- **DESCRIPTION OF THE TASK**: Would you write out the listing verbatim and skip every picture in it?

- **INPUT DATA**:
[Start of Attachment]

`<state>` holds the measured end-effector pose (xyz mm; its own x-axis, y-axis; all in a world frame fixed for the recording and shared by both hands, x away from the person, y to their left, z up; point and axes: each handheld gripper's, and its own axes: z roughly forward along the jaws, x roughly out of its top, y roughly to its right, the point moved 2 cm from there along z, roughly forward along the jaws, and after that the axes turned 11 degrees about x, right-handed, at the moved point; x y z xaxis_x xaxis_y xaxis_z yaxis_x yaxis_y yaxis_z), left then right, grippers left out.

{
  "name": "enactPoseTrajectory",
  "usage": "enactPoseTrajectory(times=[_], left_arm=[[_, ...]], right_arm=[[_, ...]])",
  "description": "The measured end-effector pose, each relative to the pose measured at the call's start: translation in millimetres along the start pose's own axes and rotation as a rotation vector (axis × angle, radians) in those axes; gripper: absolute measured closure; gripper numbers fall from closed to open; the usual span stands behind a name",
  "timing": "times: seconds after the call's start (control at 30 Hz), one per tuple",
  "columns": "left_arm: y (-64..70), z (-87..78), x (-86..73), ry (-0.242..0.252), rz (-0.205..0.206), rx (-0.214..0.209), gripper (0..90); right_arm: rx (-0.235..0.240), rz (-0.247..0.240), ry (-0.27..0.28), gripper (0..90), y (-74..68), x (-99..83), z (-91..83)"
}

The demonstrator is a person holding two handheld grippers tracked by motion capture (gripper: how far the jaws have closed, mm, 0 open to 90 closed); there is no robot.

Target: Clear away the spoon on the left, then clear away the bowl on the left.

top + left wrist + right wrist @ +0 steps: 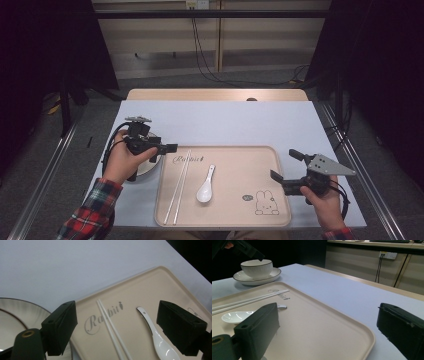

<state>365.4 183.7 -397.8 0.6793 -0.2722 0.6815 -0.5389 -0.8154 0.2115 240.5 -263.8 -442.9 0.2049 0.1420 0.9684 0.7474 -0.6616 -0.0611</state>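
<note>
Pale blue table up top, with a white bowl sitting on its saucer at the left edge. Left gripper hovers right over the bowl, jaws wide open, holding nothing. Just beside it is a beige tray with 2 chopsticks and a spoon. Right gripper sits at the tray's right edge, also spread wide and empty.

A beige rectangular plastic tray lies at the near edge of the pale blue table. On the tray, a pair of white chopsticks runs along its left edge, with a white ceramic spoon just right of them. A white ribbed bowl sits on a white dark-rimmed saucer, off the tray's far left corner.
</note>
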Motion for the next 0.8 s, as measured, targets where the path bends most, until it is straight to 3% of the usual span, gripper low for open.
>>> enactPoseTrajectory(times=[0.27, 0.63, 0.8], left_arm=[[-16.1, -10.9, 0.7, -0.007, -0.033, 0.033, 15.4], [-42.9, -22.4, 3.6, -0.026, -0.072, 0.116, 14.6], [-53.6, -25.7, 0.9, -0.03, -0.093, 0.139, 14.5]], right_arm=[[0.001, 0.001, 0.002, 3.6, -0.6, 0.1, 0.2], [-0.003, 0.004, 0.002, 3.5, 2.2, 0.2, -0.5], [0.001, -0.014, -0.014, 3.5, 0.8, -0.7, 0.9]])
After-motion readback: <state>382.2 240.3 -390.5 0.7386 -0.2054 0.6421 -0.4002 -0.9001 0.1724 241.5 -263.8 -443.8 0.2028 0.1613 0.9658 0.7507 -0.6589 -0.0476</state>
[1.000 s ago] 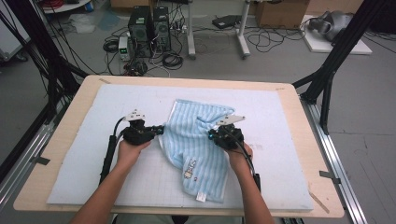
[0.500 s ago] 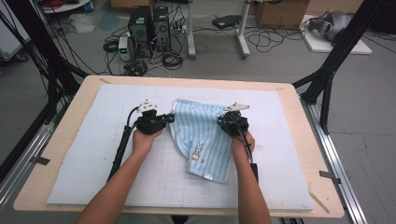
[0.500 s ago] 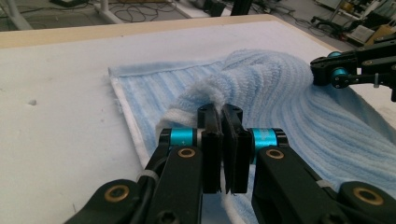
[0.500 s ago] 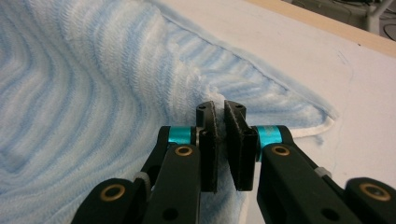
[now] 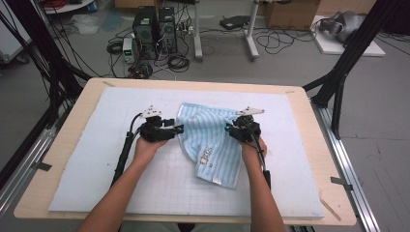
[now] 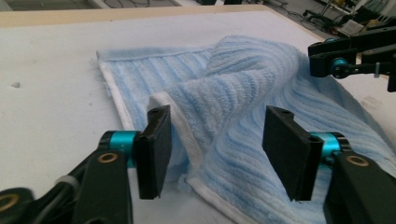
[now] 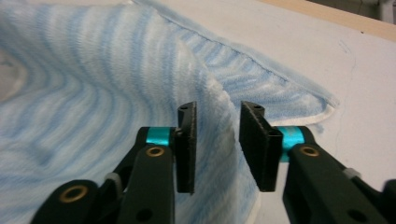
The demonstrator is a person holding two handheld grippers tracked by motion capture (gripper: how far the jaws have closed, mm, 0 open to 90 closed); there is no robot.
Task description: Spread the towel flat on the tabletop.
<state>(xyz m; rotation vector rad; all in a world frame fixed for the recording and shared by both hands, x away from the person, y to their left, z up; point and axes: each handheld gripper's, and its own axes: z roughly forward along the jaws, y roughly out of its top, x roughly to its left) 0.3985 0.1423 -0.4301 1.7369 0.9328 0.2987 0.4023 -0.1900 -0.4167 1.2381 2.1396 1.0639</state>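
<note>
A blue-and-white striped towel (image 5: 210, 137) lies rumpled near the middle of the white mat (image 5: 87, 179) that covers the bench, its upper edge toward the far side and a folded flap with a small label pointing toward the near edge. The left gripper (image 5: 175, 129) sits at the towel's left edge; in the left gripper view its jaws stand wide apart around a raised, white-hemmed fold of the towel (image 6: 224, 107), not pressing it. The right gripper (image 5: 229, 129) is at the towel's right edge; in the right gripper view its jaws stand narrow, with an upright ridge of towel (image 7: 93, 84) between them, seemingly not yet pinched.
</note>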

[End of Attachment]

- **RESULT OF THE TASK**:
`<state>` holds the measured end-effector pose (xyz mm; its own x-axis, y-axis; all in a world frame fixed for the recording and shared by both hands, x away from the person, y to their left, z up; point and axes: each handheld gripper's, and its own axes: z roughly forward along the jaws, x roughly out of its top, y roughly to its right, the point moved 2 cm from there along z, roughly forward along the jaws, and after that the axes turned 11 degrees about x, right-handed, at the moved point; x y z xaxis_x xaxis_y xaxis_z yaxis_x yaxis_y yaxis_z), left then right, grippers left out.

{
  "name": "enactPoseTrajectory",
  "usage": "enactPoseTrajectory(times=[_], left_arm=[[_, ...]], right_arm=[[_, ...]])",
  "description": "The measured end-effector pose, each relative to the pose measured at the call's start: translation in millimetres along the start pose's own axes and rotation as a rotation vector (axis × angle, radians) in those axes; gripper: absolute measured closure; gripper numbers fall from closed to open; the usual span stands behind a name",
  "timing": "times: seconds after the call's start (control at 30 Hz), one per tuple",
  "columns": "left_arm: y (-64..70), z (-87..78), x (-86..73), ry (-0.242..0.252), rz (-0.205..0.206), rx (-0.214..0.209), gripper (0..90); right_arm: rx (-0.235..0.240), rz (-0.247..0.240), ry (-0.27..0.28), gripper (0..90), y (-74..68), x (-99..83), z (-91..83)"
}

The demonstrator is a person holding two handheld grippers tracked by motion capture (gripper: how far the jaws have closed, mm, 0 open to 90 closed); there is no robot.

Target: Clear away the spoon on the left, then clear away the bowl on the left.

top + left wrist + right wrist @ +0 steps: 

<state>365.4 183.7 -397.8 0.6793 -0.2722 0.6815 -0.5389 -0.8154 0.2115 240.5 -263.8 -442.9 0.2049 0.1420 0.9684 0.7474 -0.6616 -0.0611</state>
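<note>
Pale blue table up top, with a white bowl sitting on its saucer at the left edge. Left gripper hovers right over the bowl, jaws wide open, holding nothing. Just beside it is a beige tray with 2 chopsticks and a spoon. Right gripper sits at the tray's right edge, also spread wide and empty.

A beige rectangular plastic tray lies at the near edge of the pale blue table. On the tray, a pair of white chopsticks runs along its left edge, with a white ceramic spoon just right of them. A white ribbed bowl sits on a white dark-rimmed saucer, off the tray's far left corner.
</note>
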Motion for the next 0.8 s, as measured, targets where the path bends most, until it is straight to 3% of the usual span, gripper low for open.
>>> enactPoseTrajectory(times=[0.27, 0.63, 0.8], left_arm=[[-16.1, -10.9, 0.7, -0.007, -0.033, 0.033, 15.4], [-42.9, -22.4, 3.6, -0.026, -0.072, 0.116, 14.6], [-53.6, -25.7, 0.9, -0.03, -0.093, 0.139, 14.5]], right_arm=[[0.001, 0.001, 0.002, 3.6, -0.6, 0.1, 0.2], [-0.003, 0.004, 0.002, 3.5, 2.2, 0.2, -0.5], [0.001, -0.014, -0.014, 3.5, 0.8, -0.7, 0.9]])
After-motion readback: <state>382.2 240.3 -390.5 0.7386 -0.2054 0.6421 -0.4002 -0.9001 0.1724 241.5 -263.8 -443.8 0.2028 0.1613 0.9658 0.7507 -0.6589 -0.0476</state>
[1.000 s ago] 
[0.500 s ago] 
[0.500 s ago] 
[0.500 s ago] 
[now] 
[now] 
[now] 
The demonstrator is a person holding two handheld grippers tracked by motion capture (gripper: how far the jaws have closed, mm, 0 open to 90 closed); there is no robot.
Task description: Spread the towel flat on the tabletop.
<state>(xyz m; rotation vector rad; all in a world frame fixed for the recording and shared by both hands, x away from the person, y to their left, z up; point and axes: each handheld gripper's, and its own axes: z roughly forward along the jaws, y roughly out of its top, x roughly to its left) 0.3985 0.1423 -0.4301 1.7369 0.9328 0.2987 0.4023 -0.1900 -0.4167 1.2381 2.1396 1.0639</state>
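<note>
A blue-and-white striped towel (image 5: 210, 137) lies rumpled near the middle of the white mat (image 5: 87, 179) that covers the bench, its upper edge toward the far side and a folded flap with a small label pointing toward the near edge. The left gripper (image 5: 175, 129) sits at the towel's left edge; in the left gripper view its jaws stand wide apart around a raised, white-hemmed fold of the towel (image 6: 224, 107), not pressing it. The right gripper (image 5: 229, 129) is at the towel's right edge; in the right gripper view its jaws stand narrow, with an upright ridge of towel (image 7: 93, 84) between them, seemingly not yet pinched.
</note>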

The output is complete, and nothing more is needed.